TASK INSTRUCTIONS — Please retype the listing below word for word and exclude its images.

RAW DATA —
####

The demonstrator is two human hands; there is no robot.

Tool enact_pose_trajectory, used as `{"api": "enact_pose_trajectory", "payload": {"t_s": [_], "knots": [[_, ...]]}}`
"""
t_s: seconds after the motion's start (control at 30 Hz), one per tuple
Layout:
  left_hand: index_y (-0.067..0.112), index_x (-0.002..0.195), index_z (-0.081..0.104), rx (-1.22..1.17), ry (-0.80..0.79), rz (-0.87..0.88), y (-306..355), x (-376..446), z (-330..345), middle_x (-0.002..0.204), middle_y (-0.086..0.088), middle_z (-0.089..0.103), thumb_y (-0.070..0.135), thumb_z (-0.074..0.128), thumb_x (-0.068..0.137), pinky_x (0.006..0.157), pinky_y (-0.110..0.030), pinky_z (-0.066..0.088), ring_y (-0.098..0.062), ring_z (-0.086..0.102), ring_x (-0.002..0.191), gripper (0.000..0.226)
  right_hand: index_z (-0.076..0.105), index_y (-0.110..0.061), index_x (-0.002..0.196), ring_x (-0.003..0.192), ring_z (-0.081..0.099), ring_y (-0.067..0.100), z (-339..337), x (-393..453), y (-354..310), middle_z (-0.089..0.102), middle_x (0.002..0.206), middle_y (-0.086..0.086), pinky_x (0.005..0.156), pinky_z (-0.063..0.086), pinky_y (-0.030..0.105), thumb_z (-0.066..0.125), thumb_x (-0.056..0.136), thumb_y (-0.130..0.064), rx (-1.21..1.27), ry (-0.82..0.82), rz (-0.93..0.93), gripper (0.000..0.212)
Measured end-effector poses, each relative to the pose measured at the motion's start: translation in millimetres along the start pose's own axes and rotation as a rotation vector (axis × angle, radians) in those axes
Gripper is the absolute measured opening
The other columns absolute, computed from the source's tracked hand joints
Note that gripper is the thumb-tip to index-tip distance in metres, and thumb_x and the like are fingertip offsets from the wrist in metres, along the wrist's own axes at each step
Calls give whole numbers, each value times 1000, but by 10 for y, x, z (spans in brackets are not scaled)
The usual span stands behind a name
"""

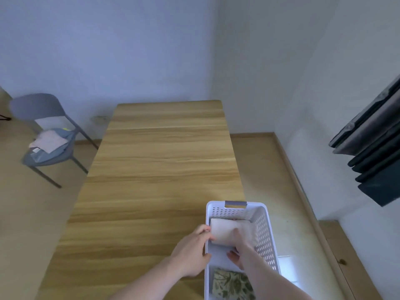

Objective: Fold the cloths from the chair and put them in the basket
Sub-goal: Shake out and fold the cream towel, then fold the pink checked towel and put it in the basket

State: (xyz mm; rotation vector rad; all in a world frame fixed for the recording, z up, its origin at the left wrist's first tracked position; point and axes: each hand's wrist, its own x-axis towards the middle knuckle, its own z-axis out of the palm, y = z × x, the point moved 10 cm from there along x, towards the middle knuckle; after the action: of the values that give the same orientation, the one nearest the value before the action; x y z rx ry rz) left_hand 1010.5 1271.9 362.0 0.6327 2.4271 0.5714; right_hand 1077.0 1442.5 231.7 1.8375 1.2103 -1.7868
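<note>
Both hands are setting a folded white cloth (pixel 229 231) into the far half of the basket (pixel 265 230), which is sitting at the near right corner of the counter (pixel 155 169). The left hand (pixel 191 254) is reaching over the basket's left wall, its fingers (pixel 203 229) curling onto the cloth's left edge. The right hand (pixel 239 249) is down inside the basket with fingers curled round the cloth's near right side, so both are grasping it and it does not look let go yet. A folded leaf-print cloth (pixel 232 284) is already lying in the near end of the basket, so two cloths look dealt with, this one nearly. More is waiting: on the chair (pixel 43 109), well apart at the far left, a pale pink cloth (pixel 48 140) is lying on top of a blue-grey one (pixel 65 137), with a pale patch behind them that may be another cloth. By my judgement the task is around halfway, with at least two cloths left to fetch, fold and stow.
</note>
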Motion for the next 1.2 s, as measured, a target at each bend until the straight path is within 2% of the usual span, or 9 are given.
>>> {"api": "enact_pose_trajectory", "payload": {"t_s": [0.1, 0.27, 0.37, 0.47, 0.57, 0.67, 0.77, 0.87, 1.2], "knots": [[30, 134, 54, 4, 12, -10, 39, -3, -3, 154, 20, 27, 25, 58, 94, 89, -31, 47, -12, 53, 88, 40, 62, -1, 94, 72, 62, 27, -41, 23, 29, 61, 81, 13, 54, 52, 32, 75, 86, -54, -78, 3, -5, 55], [32, 131, 56, -46, 59, 2, 16, -85, -89, 151, 22, 32, 26, 57, 95, 94, -32, 50, -10, 61, 109, 36, 53, -5, 124, 113, 60, 35, -44, -84, 92, 54, 123, 16, 84, 61, 44, 74, 93, -45, 34, -51, -47, 55], [35, 130, 57, -116, 129, -14, -120, -233, -235, 148, 26, 33, 31, 59, 96, 93, -27, 51, -3, 60, 107, 34, 49, -6, 140, 108, 58, 34, -115, -330, 36, 51, 130, 17, 85, 60, 48, 74, 93, -38, 45, 16, -126, 63], [37, 130, 57, -168, 208, -53, -435, -505, -453, 148, 28, 32, 34, 61, 96, 90, -18, 48, 4, 57, 106, 34, 46, -13, 145, 101, 62, 31, -21, -908, -327, 49, 142, 12, 95, 55, 52, 71, 94, -25, -48, 74, -545, 58], [40, 126, 56, -234, 285, -130, -954, -919, -738, 145, 29, 32, 35, 62, 97, 84, -15, 47, 5, 56, 111, 30, 55, -22, 130, 103, 63, 9, 479, -1772, -521, 51, 128, -6, 89, 50, 37, 65, 96, -14, -138, -79, -945, 36], [41, 124, 55, -272, 378, -247, -1616, -1479, -1020, 141, 30, 34, 34, 64, 96, 83, -18, 51, 4, 55, 114, 30, 60, -30, 118, 91, 63, -2, 1306, -2330, -350, 57, 123, -11, 82, 53, 32, 66, 93, -14, -398, -269, -1114, 31], [42, 124, 54, -274, 471, -330, -2236, -2094, -1271, 139, 28, 37, 30, 67, 95, 78, -15, 49, 1, 55, 113, 34, 60, -32, 123, 98, 64, 4, 2165, -2642, 188, 56, 126, -9, 82, 54, 27, 70, 89, -24, -782, -430, -1143, 36], [41, 123, 55, -293, 556, -377, -2825, -2731, -1467, 140, 21, 40, 27, 70, 92, 93, -25, 51, -6, 55, 118, 38, 56, -33, 132, 111, 59, 7, 2848, -2941, 824, 50, 130, -13, 79, 56, 26, 69, 89, -36, -1016, -548, -1132, 44], [29, 127, 58, -266, 593, -490, -4271, -3965, -2040, 143, 9, 42, 28, 71, 91, 107, -31, 43, -19, 52, 125, 39, 51, -35, 137, 124, 54, 12, 4288, -3839, 2071, 44, 139, -11, 82, 55, 28, 66, 93, -42, -1169, -687, -1134, 47]]}}
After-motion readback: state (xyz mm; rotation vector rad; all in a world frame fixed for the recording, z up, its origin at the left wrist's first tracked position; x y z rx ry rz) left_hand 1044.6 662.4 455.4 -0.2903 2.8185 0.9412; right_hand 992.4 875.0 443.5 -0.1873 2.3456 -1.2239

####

RESULT OF THE TASK —
The demonstrator is two human hands; there is no robot.

Tool enact_pose_trajectory, used as `{"api": "enact_pose_trajectory", "payload": {"t_s": [_], "knots": [[_, ...]]}}`
"""
t_s: seconds after the motion's start (control at 30 Hz), one per tuple
Layout:
  left_hand: index_y (-0.067..0.112), index_x (-0.002..0.195), index_z (-0.081..0.104), rx (-1.22..1.17), ry (-0.80..0.79), rz (-0.87..0.88), y (-306..355), x (-376..446), z (-330..345), middle_x (-0.002..0.204), middle_y (-0.086..0.088), middle_z (-0.089..0.103), thumb_y (-0.070..0.135), thumb_z (-0.074..0.128), thumb_x (-0.068..0.137), pinky_x (0.006..0.157), pinky_y (-0.110..0.030), pinky_z (-0.066..0.088), ring_y (-0.098..0.062), ring_z (-0.086..0.102), ring_x (-0.002..0.191), gripper (0.000..0.226)
  right_hand: index_z (-0.076..0.105), index_y (-0.110..0.061), index_x (-0.002..0.196), ring_x (-0.003..0.192), ring_z (-0.081..0.099), ring_y (-0.067..0.100), z (-339..337), x (-393..453), y (-354..310), middle_z (-0.089..0.102), middle_x (0.002..0.206), middle_y (-0.086..0.086), pinky_x (0.005..0.156), pinky_z (-0.063..0.086), pinky_y (-0.030..0.105), thumb_z (-0.066..0.125), thumb_x (-0.056..0.136), thumb_y (-0.130..0.064), rx (-1.21..1.27), ry (-0.82..0.82), rz (-0.93..0.93), gripper (0.000..0.212)
Measured end-effector poses, each relative to the pose measured at the motion's start: translation in millimetres along the start pose's own axes and rotation as a rotation vector (axis × angle, radians) in those axes
Gripper is the absolute measured opening
The other columns absolute, computed from the source's tracked hand joints
Note that gripper is the thumb-tip to index-tip distance in metres, and thumb_x and the like are fingertip offsets from the wrist in metres, along the wrist's own axes at each step
Calls give whole numbers, each value times 1000, but by 10 for y, x, z (spans in brackets are not scaled)
The usual span stands behind a name
"""


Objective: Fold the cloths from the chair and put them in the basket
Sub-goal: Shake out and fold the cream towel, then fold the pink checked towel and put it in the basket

State: (xyz mm; rotation vector rad; all in a world frame fixed for the recording, z up, its origin at the left wrist's first tracked position; point and axes: each hand's wrist, its own x-axis towards the middle knuckle, its own z-axis out of the palm, y = z × x, the point moved 10 cm from there along x, towards the middle knuckle; after the action: of the values that give the same orientation, the one nearest the value before the action; x y z rx ry rz) left_hand 1010.5 1271.9 362.0 0.6327 2.4271 0.5714; right_hand 1077.0 1442.5 231.7 1.8375 1.2103 -1.7868
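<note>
Both hands are setting a folded white cloth (pixel 229 231) into the far half of the basket (pixel 265 230), which is sitting at the near right corner of the counter (pixel 155 169). The left hand (pixel 191 254) is reaching over the basket's left wall, its fingers (pixel 203 229) curling onto the cloth's left edge. The right hand (pixel 239 249) is down inside the basket with fingers curled round the cloth's near right side, so both are grasping it and it does not look let go yet. A folded leaf-print cloth (pixel 232 284) is already lying in the near end of the basket, so two cloths look dealt with, this one nearly. More is waiting: on the chair (pixel 43 109), well apart at the far left, a pale pink cloth (pixel 48 140) is lying on top of a blue-grey one (pixel 65 137), with a pale patch behind them that may be another cloth. By my judgement the task is around halfway, with at least two cloths left to fetch, fold and stow.
</note>
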Motion for the next 1.2 s, as measured, a target at each bend until the straight path is within 2% of the usual span, or 9 are given.
>>> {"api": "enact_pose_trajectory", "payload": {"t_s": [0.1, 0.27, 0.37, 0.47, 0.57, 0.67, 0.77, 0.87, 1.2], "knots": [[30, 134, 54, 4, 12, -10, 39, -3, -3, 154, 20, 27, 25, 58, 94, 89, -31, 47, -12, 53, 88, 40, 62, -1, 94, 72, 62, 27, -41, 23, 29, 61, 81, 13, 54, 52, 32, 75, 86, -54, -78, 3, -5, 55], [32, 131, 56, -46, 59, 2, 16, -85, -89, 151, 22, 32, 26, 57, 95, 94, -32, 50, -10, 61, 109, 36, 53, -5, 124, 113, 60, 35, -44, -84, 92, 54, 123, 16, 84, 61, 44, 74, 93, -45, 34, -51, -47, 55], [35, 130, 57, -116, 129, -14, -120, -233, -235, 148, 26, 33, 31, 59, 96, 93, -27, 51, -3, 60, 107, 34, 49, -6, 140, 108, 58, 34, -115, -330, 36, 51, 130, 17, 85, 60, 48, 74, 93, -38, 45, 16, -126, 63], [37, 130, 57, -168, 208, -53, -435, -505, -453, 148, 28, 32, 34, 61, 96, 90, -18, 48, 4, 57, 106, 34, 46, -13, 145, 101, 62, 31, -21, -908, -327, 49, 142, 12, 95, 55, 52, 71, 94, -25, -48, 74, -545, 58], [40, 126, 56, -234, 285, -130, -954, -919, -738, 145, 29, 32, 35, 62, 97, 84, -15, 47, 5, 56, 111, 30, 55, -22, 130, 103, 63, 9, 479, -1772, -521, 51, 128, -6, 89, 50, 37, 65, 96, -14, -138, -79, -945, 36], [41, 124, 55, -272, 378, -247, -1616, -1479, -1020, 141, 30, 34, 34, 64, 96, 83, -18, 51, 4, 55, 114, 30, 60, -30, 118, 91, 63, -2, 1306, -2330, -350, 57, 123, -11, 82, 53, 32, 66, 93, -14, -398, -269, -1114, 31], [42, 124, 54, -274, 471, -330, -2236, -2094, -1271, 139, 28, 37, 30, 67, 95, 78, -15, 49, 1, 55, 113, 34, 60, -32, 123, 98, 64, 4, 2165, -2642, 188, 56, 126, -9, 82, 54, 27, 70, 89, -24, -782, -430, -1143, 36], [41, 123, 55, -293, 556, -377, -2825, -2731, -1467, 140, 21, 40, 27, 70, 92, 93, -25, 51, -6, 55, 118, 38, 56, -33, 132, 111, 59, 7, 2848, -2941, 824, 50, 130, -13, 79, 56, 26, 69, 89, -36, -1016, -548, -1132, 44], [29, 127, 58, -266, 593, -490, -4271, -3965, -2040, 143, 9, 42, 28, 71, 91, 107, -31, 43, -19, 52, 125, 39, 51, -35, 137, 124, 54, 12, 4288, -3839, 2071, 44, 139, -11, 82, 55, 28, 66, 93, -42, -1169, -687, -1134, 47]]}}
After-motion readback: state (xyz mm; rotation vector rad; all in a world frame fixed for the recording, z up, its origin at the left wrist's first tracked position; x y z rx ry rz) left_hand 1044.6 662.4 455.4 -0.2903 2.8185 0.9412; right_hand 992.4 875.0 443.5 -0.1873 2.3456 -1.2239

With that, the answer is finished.